• [Brief]
Working from the data below, write out exactly the lines from its first through the line that contains "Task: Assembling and", both ends included and pictures omitted.

• [Information provided]
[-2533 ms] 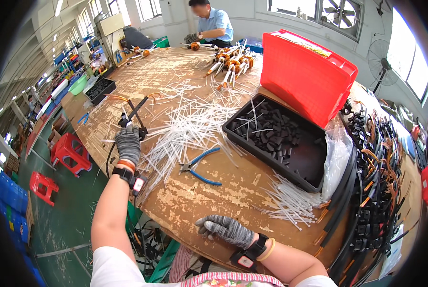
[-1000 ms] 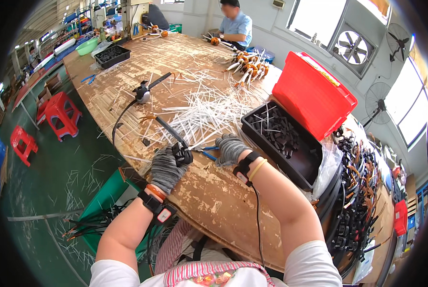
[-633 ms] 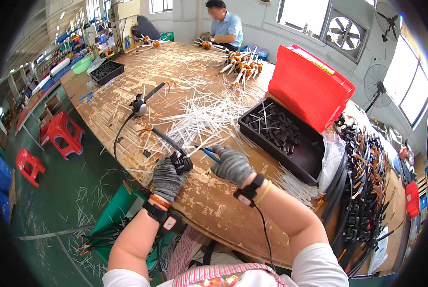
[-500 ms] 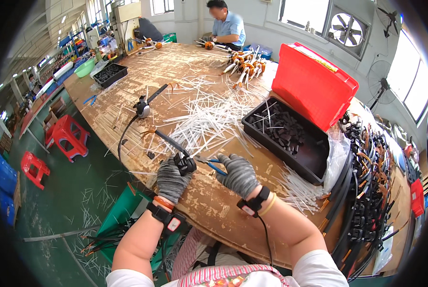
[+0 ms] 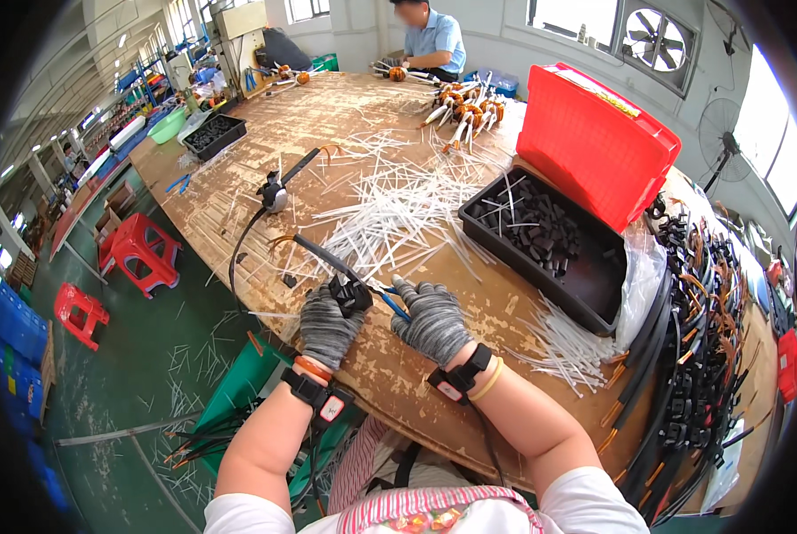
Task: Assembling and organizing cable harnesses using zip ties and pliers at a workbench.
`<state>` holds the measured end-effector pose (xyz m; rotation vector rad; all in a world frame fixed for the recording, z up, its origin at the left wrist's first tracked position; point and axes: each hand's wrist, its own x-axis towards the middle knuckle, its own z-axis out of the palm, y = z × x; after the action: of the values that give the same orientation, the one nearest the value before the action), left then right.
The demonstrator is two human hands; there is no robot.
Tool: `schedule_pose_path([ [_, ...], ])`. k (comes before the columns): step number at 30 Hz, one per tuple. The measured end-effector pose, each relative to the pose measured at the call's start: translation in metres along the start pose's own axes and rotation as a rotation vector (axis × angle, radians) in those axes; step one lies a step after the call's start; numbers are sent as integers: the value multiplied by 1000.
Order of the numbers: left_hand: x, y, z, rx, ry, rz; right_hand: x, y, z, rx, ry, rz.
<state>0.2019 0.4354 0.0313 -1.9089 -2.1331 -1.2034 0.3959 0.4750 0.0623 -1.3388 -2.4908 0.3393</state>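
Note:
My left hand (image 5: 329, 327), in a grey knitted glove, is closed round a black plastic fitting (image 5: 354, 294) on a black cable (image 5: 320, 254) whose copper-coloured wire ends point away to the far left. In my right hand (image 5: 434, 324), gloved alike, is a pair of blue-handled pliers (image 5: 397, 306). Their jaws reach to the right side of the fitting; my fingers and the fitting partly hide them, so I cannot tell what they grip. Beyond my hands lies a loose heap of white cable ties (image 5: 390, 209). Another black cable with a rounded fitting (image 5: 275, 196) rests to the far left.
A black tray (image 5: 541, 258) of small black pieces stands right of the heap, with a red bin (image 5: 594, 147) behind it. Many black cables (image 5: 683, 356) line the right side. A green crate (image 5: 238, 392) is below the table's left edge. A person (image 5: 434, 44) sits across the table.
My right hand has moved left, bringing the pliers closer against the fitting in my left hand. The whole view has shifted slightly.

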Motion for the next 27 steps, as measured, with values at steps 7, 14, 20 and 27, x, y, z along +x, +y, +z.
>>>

• [Task output]
[-2533 ms] 
[-1000 ms] 
[-633 ms] 
[-500 ms] 
[+0 ms] 
Task: Assembling and organizing cable harnesses using zip ties and pliers at a workbench.

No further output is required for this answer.